From a business execution standpoint, focus is where almost everyone screws up today. To raise money, founders have to present a BIG vision and plan, but the story told to investors is not the one customers care about, nor does it lead to a feasible go-to-market strategy. Too many founders make the mistake of trying to tackle too much with product and go-to-market plan 1.0. As a result, they end up selling a platform vs a specific solution tied to a bite-sized problem. Not wanting to give up on the grand vision, but lacking the resources to deliver a best in class solution for more than one use case, many startups run out of money before hitting the essential early milestone of evangelical customers. Early success in a startup isn’t physics hard, it is dieting hard. Having the discipline to not build and market certain things — that is the hardest part.
If you weren’t an investor, what would you be doing?
For me, meaningful relationships are what matter most in life. Helping people achieve their goals in business and/or life is the most fulfilling thing that anyone can do. It turns out I have a passion to help entrepreneurs build businesses, and a belief that the venture capital industry needs to continue to innovate and improve on many dimensions — so that’s my part to play.
In other words, there is truly nothing else I’d rather be doing. In fact, that’s why I partnered with Jyoti to launch Unusual Ventures in the first place, where the goal isn’t simply investing in companies to make money. We’ve created Unusual to redefine seed-stage venture capital, improve the model, and provide an unprecedented level of service and support to early-stage founders. We were in the fortunate position to design everything about Unusual as the first principals and we decided to push the boundaries on several dimensions. For instance, instead of raising funds from the usual suspects — sovereign wealth funds, wealthy individuals with family offices, and so on — we work almost exclusively with “unusual” LPs, such as historically black colleges and universities, foundations, endowments, public children’s hospitals, and other causes that are typically boxed out of the massive wealth creation that takes place in Silicon Valley.

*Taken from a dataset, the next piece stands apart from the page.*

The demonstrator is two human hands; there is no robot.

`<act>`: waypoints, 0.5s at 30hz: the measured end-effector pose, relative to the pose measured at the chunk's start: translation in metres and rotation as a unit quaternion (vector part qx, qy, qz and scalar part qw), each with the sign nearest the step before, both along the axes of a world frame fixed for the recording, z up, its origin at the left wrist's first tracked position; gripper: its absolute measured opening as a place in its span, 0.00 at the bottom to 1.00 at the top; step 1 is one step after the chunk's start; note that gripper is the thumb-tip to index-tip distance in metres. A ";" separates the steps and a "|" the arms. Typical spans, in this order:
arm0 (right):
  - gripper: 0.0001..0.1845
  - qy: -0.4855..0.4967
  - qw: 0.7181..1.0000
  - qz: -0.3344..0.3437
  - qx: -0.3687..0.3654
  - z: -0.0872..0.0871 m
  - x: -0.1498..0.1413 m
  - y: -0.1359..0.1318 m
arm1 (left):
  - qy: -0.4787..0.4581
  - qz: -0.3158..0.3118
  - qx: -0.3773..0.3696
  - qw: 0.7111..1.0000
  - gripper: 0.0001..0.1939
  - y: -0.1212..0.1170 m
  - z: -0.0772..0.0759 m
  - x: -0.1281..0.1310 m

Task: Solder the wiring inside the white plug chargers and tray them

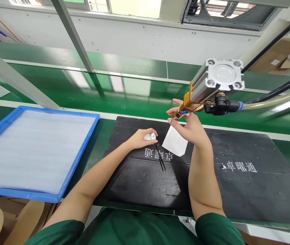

Anything else you want to share?
Silicon Valley is awash in venture capital — much of which comes from sovereign wealth funds of questionable origins. According to an October report from The Wall Street Journal, Saudi Arabia is now the single largest source of funding for tech companies in the US.
The implications of this trend are troubling — as I wrote about in TechCrunch recently — and founders should be paying much closer attention. Why? Because they are in the best position to change it. The only way we will see greater transparency in VC is if founders take a stand and start asking for it. Otherwise, this growing problem just becomes another news cycle.